> Collected material:

'''

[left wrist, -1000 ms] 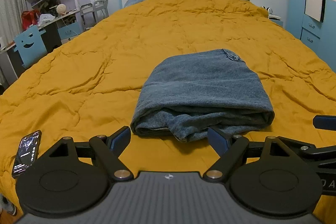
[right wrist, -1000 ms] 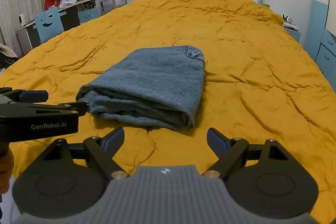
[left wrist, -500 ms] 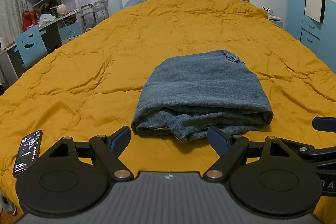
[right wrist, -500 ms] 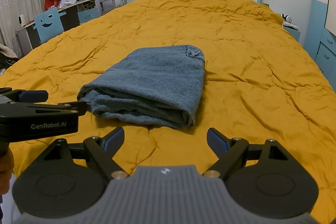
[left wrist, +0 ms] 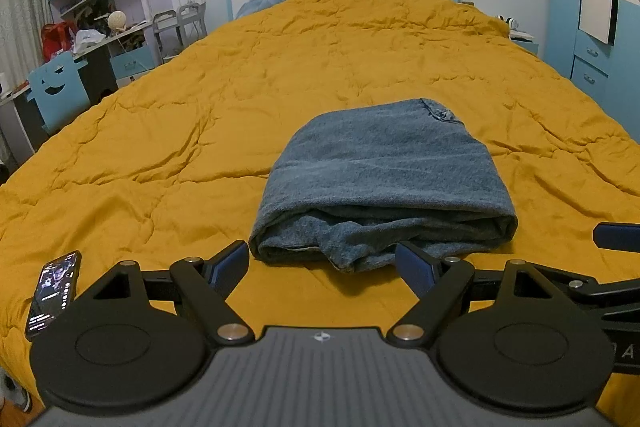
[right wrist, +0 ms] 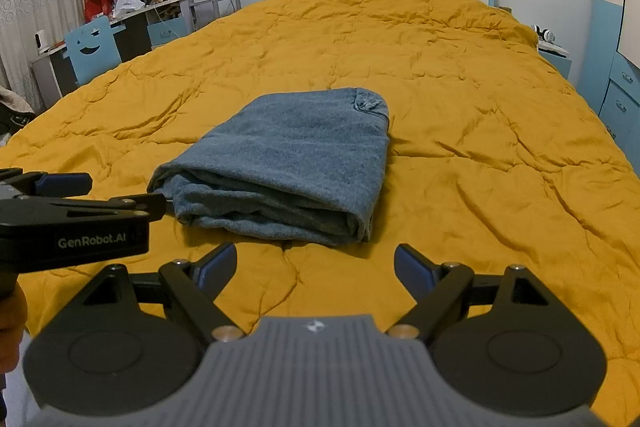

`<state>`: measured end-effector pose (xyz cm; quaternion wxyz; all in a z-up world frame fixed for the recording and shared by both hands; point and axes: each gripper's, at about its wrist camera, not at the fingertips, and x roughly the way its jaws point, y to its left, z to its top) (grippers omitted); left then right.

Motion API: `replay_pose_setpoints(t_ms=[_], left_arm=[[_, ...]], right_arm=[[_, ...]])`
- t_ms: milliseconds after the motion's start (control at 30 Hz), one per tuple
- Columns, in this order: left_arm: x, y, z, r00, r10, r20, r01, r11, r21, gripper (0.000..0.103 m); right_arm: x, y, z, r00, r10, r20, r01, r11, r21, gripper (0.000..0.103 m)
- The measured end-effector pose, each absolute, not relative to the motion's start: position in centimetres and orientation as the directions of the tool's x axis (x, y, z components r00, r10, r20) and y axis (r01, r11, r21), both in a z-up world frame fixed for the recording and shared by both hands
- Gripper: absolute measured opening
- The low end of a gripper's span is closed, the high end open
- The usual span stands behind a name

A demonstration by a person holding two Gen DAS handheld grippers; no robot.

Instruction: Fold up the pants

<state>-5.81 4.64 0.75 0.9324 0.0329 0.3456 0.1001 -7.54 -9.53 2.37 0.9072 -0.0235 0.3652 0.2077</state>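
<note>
Before folded pants (left wrist: pixel 384 183), both grippers wide, empty.

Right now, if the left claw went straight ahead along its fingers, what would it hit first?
Most likely the near folded edge of the blue denim pants lying on the mustard-yellow quilt; the open left claw points straight at it, though depth is unclear.

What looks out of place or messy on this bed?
A phone lies near the quilt's left edge, screen lit. The jeans are folded, but a bit of fabric bulges out of the near edge, so the stack isn't quite tidy.
</note>
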Motion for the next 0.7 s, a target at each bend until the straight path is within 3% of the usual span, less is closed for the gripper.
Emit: replay_pose_setpoints(t_ms=[700], left_arm=[[-5.64,4.66,1.27,0.746,0.210,-0.632,-0.162,0.978,0.133,0.097]], right_arm=[[-7.54,-9.59,2.54,0.646,0.363,-0.671,-0.399,0.911,0.108,0.082]])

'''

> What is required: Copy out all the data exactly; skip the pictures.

> Result of the task:
[left wrist, -1000 ms] 
[right wrist, -1000 ms] 
[left wrist, -500 ms] 
[right wrist, -500 ms] 
[left wrist, +0 ms] 
[right wrist, +0 ms] 

`<state>`: measured end-effector pose (xyz cm; quaternion wxyz; all in a z-up world frame fixed for the recording and shared by both hands; point and axes: each gripper's, at about its wrist camera, not at the fingertips, and x roughly the way its jaws point, y to its left, z to its top) (grippers omitted); left then right.

Motion API: `replay_pose_setpoints(t_ms=[_], left_arm=[[_, ...]], right_arm=[[_, ...]])`
- t_ms: milliseconds after the motion's start (control at 30 Hz), one per tuple
- Columns, in this order: left_arm: x, y, z, r00, r10, r20, r01, r11, r21, gripper (0.000..0.103 m); right_arm: x, y, z, r00, r10, r20, r01, r11, r21, gripper (0.000..0.103 m)
- The measured end-effector pose, each absolute, not relative to the motion's start: position in centimetres and orientation as the directions of the tool's x axis (x, y, z components r00, r10, r20) and y axis (r01, r11, r21), both in a z-up world frame fixed for the recording and shared by both hands
- Gripper: absolute measured opening
- The low end of a gripper's span is closed, the high end open
- The usual span stands behind a name

A demonstration by a person holding two Gen DAS handheld grippers; no robot.

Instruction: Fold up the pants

<state>-5.81 4.64 0.75 0.9324 0.0329 0.3456 0.1001 -7.54 -9.53 2.37 0.9072 -0.0235 0.3652 0.2077</state>
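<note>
Before folded pants (left wrist: pixel 384 183), both grippers wide, empty.

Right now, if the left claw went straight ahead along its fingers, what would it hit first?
Most likely the near folded edge of the blue denim pants lying on the mustard-yellow quilt; the open left claw points straight at it, though depth is unclear.

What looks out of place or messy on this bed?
A phone lies near the quilt's left edge, screen lit. The jeans are folded, but a bit of fabric bulges out of the near edge, so the stack isn't quite tidy.
</note>
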Motion for the next 0.7 s, a target at each bend until the straight path is within 3% of the usual span, less is closed for the gripper.
Emit: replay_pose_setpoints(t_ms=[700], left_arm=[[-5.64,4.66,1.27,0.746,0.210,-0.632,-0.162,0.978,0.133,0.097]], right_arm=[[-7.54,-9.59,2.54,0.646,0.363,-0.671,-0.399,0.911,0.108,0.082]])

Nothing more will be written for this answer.